With the exception of a single manufacturer's one trans-catheter aortic implant, which is FDA approved, all other percutaneous heart valves — aortic as well as mitral — are currently in clinical trials.

Financial impact for hospitals

TAVR, or transcatheter aortic valve replacement, involves transporting a prosthetic valve through a catheter in the leg to the heart in patients with aortic stenosis. Edwards Lifesciences received FDA approval for TAVR in November 2011, and several U.S. hospitals were part of testing the procedure in clinical trials over the past five years. Today, TAVR is performed in roughly 200 hospitals nationwide.

However, because of lag time in reimbursement from CMS, the vast majority of the hospitals performing TAVR have had negative bottom lines due to the very high cost of the actual procedure, said Richman.

Although hospitals want to adopt these more advanced technologies and surgical methods, in general, new technologies or treatment modalities are often introduced before the reimbursement models for these procedures have been determined. In addition, many of the technologies do not have available data based on long-term clinical studies to support their improvement effectiveness at the point of their introduction, said Richman.

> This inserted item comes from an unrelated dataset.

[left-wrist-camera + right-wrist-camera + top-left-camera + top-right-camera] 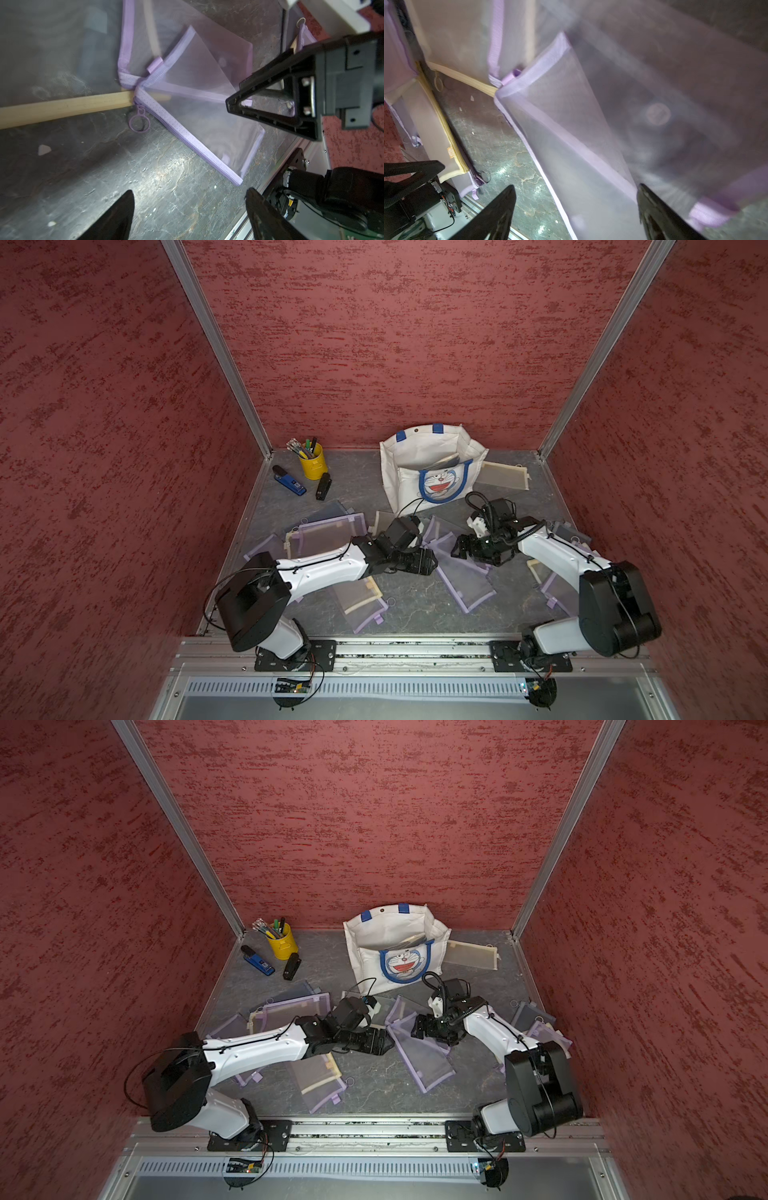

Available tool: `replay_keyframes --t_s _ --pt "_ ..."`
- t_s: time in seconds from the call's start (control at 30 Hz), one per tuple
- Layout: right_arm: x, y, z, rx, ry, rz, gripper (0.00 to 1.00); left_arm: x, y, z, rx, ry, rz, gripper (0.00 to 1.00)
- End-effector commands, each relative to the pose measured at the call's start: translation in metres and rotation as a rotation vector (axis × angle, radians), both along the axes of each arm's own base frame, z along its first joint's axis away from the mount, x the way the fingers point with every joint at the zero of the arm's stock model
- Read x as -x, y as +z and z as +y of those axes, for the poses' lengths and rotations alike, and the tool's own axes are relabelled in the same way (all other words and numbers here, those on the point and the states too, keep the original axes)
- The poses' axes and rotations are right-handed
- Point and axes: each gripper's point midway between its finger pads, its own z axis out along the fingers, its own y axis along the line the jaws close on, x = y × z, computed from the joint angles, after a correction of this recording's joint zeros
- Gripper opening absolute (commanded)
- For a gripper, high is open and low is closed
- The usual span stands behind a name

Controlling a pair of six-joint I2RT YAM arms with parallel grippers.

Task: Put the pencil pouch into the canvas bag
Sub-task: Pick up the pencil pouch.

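My left gripper [431,562] hangs low over the table [415,608] with its jaws spread wide. In the left wrist view only bare stone-patterned surface lies between its fingers [122,209], so it holds nothing. My right gripper [459,549] faces it, tip toward tip, and its jaws are wide apart too, clamping nothing.

The pencil pouch [465,578], purple see-through mesh with a zipper along one long edge, lies flat on the table just in front of my left fingertips and directly below my right gripper. In the right wrist view the pouch [571,145] fills the space ahead of the jaws and one corner reaches in between them.

The canvas bag [399,485] stands upright with its mouth open, beyond both grippers toward the back wall and apart from this pouch. More mesh pouches [322,533] lie scattered on either side of my arms.
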Motion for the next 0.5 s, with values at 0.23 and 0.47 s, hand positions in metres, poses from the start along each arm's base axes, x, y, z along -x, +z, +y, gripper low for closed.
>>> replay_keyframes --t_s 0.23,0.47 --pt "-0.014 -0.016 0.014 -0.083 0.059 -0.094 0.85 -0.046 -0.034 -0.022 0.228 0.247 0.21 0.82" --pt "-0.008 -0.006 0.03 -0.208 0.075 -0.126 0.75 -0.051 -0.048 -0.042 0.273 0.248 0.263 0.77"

Besides renal denervation and TAVR, drug-eluting balloon catheters, drug-eluting peripheral stents and bioabsorbable coronary scaffolding are emerging technologies hospitals should be keeping an eye on as well.

"To our understanding, it was only after the release of the Cypher Sirolimus-eluting coronary stent that CMS approved a unique reimbursement code for Johnson & Johnson. We understand that Abbott Laboratories is attempting to work with CMS to get reimbursement for their new Absorb Everolimus-eluting coronary scaffold," said Richman.

In particular, he said Abbott Laboratories Absorb Everolimus-eluting coronary scaffold has promising long-term clinical data. "The outstanding question is the ultimate price and reimbursement in the United States," he said.

Ultimately, it is too early to speculate on the ability of these technologies to improve outcomes while lowering costs — something hospitals will be more concerned about than ever in this era of health care reform. But stakeholders will certainly be monitoring those outcomes closely.